* DESCRIPTION OF THE TASK *
Every line of the material that includes the word "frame" is to be shown.

========

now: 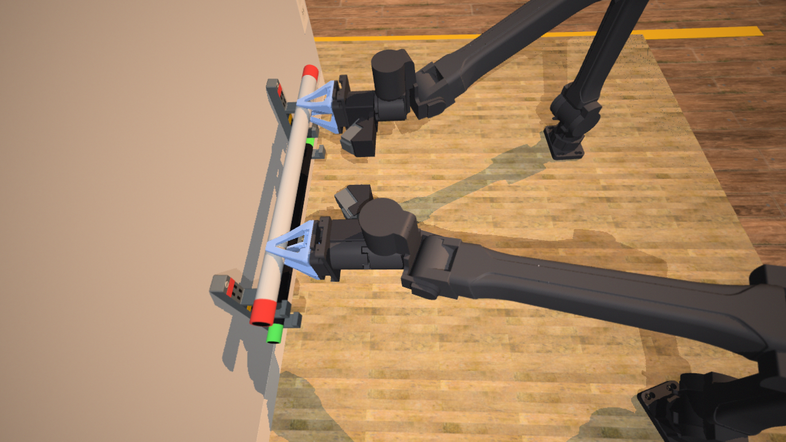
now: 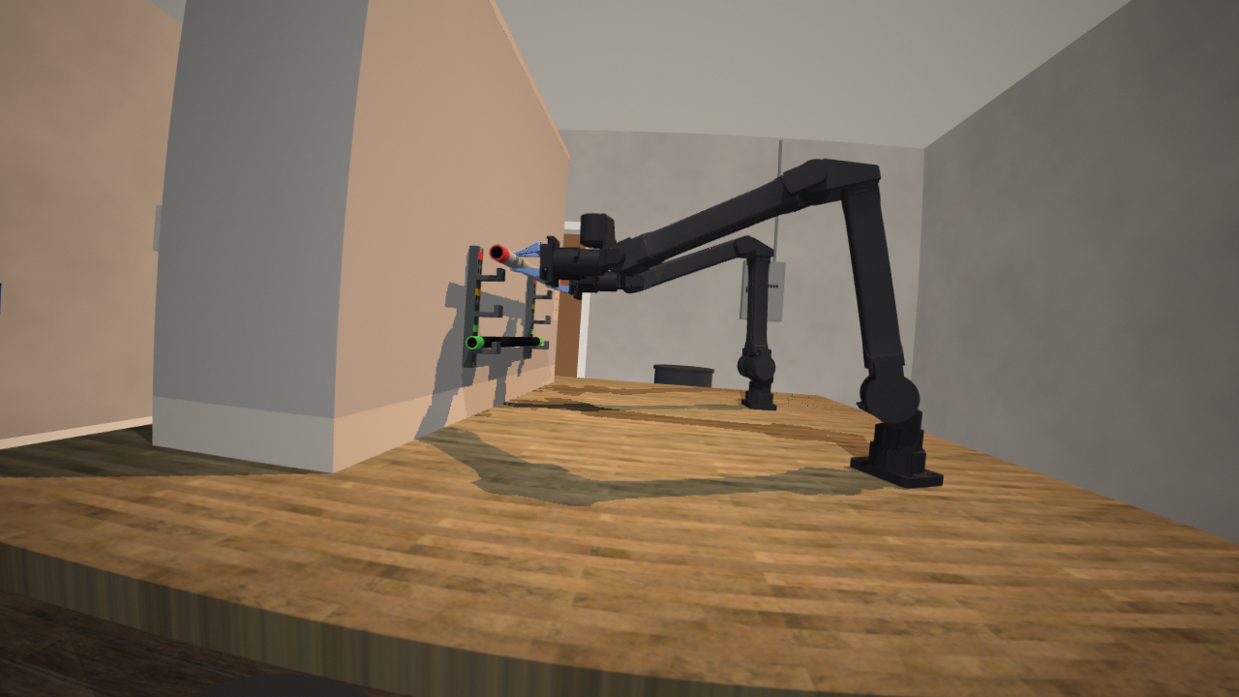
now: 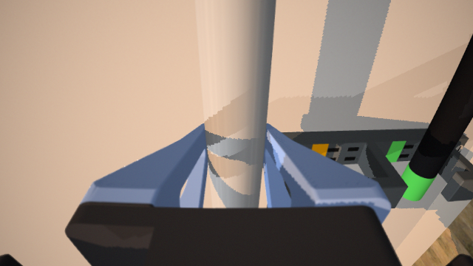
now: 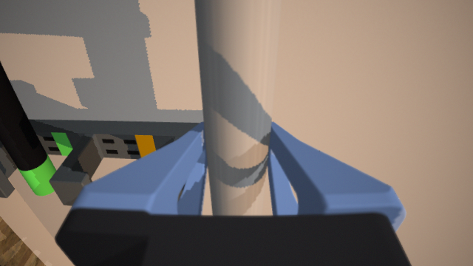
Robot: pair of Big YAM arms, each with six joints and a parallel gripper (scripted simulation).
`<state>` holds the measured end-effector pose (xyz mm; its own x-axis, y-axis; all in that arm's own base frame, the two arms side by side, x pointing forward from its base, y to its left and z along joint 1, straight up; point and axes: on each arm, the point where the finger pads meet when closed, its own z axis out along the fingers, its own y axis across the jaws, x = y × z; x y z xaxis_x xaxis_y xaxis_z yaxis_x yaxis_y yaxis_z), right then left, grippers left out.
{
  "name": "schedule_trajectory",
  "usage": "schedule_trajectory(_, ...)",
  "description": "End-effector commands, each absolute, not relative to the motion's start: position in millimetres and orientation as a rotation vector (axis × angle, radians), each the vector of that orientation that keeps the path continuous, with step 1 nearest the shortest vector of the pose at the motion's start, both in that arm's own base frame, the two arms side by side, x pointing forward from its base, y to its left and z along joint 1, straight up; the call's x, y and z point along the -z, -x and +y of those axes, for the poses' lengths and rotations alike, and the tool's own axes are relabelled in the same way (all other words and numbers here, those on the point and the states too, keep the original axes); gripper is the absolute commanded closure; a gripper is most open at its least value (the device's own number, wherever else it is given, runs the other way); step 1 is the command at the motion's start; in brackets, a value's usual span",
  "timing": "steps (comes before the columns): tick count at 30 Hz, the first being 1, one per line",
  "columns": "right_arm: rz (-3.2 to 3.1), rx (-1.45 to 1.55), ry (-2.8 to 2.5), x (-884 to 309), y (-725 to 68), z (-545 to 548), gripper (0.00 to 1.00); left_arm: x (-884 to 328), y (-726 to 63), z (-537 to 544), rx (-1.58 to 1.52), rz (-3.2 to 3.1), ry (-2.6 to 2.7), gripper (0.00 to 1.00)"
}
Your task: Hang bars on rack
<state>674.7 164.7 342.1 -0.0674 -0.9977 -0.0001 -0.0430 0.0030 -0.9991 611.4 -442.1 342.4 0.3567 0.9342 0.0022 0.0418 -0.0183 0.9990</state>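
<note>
The white bar with red ends (image 1: 290,170) (image 2: 498,253) (image 3: 236,55) (image 4: 236,48) is held level by both grippers, slightly above and around the outer tips of the rack's top arms. My left gripper (image 1: 276,248) (image 3: 235,133) is shut on it near one end; my right gripper (image 1: 303,104) (image 4: 237,132) is shut on it near the other. The rack (image 2: 470,303) has red labels (image 1: 230,286) at the top, orange labels (image 3: 320,149) (image 4: 145,145) in the middle and green labels (image 3: 396,151) (image 4: 60,142) lowest. The black bar with green ends (image 2: 511,341) (image 3: 448,133) (image 4: 15,118) lies on the lowest pair.
The beige wall (image 1: 137,192) (image 2: 415,259) stands directly behind the rack. The wooden table (image 1: 494,329) (image 2: 606,563) extends below both arms. The middle rack arms (image 2: 489,310) hold no bar. In the wrist views, the gripper fingers hide the red labels.
</note>
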Motion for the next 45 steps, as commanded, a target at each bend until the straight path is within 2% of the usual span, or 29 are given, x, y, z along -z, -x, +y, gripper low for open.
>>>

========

* PROBLEM SOLUTION *
`<state>` holds the measured end-effector pose (xyz mm; its own x-axis, y-axis; all in that arm's own base frame, the two arms side by side, x pointing forward from its base, y to its left and z along joint 1, straight up; point and axes: on each arm, the point where the finger pads meet when closed, its own z axis out along the fingers, its own y axis across the jaws, x = y × z; x y z xaxis_x xaxis_y xaxis_z yaxis_x yaxis_y yaxis_z), right then left, grippers left out.
  "description": "End-effector commands, each absolute, not relative to the motion's start: position in millimetres and orientation as a rotation vector (axis × angle, radians), each the vector of that orientation that keeps the path continuous, with step 1 nearest the shortest vector of the pose at the motion's start, both in that arm's own base frame, the two arms side by side, x pointing forward from its base, y to its left and z along joint 1, straight up; the call's x, y and z point along the -z, -x and +y of those axes, for the poses' lengths and rotations alike, and the tool's own axes are relabelled in the same way (all other words and numbers here, those on the point and the states too, keep the original axes); gripper is the absolute commanded closure; a gripper is most open at its least value (the device's own number, wherever else it is given, runs the other way); step 1 is the command at the motion's start; in brackets, a value's usual span",

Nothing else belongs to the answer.